Do most of the painful data preparation for a data science project with a minimum amount of code; Take advantages of data.table efficiency and use some algorithmic trick in order to perform data preparation in a time and RAM efficient way.


News

V 0.3.8

  • New features:
    • New features in existing functions:
      • Identification of bijection through internal function fastIsBijection is way faster (up to 40 times faster in case of bijection). So whichArebijection and fastFiltervariables are also improved.
      • Remove remaining gc to save time.
      • In one_hot_encoder added parameter type to make choise between logical or numerical results.

V 0.3.7

  • New features:

    • New functions:
      • Function as.POSIXct_fast is now available.
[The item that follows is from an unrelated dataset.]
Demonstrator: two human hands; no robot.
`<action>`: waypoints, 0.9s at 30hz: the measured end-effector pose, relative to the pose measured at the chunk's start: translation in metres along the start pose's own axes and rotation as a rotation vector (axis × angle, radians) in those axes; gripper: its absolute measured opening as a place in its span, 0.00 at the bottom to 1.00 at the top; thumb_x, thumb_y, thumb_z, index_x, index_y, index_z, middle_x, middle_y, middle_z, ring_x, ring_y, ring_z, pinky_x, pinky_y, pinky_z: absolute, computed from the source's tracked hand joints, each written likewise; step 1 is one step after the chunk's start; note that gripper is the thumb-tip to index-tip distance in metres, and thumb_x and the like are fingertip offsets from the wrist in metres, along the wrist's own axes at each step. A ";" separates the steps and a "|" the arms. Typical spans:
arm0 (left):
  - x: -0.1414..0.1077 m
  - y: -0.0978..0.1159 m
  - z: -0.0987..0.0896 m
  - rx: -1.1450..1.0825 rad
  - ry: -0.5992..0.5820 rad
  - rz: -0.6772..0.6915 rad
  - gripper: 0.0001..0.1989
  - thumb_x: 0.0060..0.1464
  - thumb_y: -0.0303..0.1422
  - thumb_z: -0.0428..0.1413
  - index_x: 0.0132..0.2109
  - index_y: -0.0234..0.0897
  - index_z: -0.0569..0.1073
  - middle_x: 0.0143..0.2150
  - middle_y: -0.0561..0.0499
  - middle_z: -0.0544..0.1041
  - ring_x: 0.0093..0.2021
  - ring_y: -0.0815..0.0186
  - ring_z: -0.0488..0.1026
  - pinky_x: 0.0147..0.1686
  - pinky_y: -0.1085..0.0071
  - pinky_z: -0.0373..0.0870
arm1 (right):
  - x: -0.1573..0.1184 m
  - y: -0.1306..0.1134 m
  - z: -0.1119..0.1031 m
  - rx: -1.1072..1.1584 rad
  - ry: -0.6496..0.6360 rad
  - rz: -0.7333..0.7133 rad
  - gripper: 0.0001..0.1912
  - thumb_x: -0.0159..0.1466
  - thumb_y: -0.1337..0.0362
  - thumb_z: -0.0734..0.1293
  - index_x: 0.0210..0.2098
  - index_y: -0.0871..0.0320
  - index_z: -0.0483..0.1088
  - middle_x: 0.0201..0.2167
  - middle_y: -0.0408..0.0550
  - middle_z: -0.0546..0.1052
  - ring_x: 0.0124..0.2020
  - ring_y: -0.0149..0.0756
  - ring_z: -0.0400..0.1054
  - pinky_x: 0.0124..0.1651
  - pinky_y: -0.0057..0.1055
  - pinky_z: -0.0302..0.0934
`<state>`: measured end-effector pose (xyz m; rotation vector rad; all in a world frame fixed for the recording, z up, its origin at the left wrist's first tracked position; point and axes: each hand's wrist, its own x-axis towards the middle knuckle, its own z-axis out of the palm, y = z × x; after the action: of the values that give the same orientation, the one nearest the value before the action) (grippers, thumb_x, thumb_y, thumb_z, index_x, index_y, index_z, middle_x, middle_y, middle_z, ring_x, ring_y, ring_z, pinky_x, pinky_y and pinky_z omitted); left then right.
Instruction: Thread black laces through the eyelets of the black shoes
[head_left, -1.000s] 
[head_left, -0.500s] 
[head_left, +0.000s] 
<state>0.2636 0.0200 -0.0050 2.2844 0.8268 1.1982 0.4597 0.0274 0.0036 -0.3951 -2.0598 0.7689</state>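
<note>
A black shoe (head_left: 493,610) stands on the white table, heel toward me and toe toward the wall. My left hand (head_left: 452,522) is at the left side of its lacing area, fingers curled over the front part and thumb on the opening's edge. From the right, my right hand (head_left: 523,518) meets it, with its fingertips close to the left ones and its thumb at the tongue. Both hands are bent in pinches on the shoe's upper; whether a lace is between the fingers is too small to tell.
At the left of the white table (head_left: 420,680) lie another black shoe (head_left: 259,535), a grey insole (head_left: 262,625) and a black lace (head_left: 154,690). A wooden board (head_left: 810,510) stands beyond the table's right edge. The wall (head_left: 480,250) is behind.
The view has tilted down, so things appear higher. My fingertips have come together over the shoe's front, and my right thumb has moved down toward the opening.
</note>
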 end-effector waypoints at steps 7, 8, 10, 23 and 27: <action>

It helps to transform to POSIXct way faster (if the same date value is present multiple times in the column).
    • New features in existing functions:
      • In dates identifications, we make it faster by computing search of format only on unique values.
      • In date transformation, we made it faster by using as.POSIXct_fast when it is necessary.
      • Functions findAndTransFormDates, findAndTransformNumerics and unFactor now accept argument cols to limitate search.
  • Bug fixes:

    • Control that over-allocate option is activated on every data.table to avoid issues with set. Package should be more robust.
    • In bijection search (internal function fastIsBijection) there was a bug on some rare cases. Fixed but slower.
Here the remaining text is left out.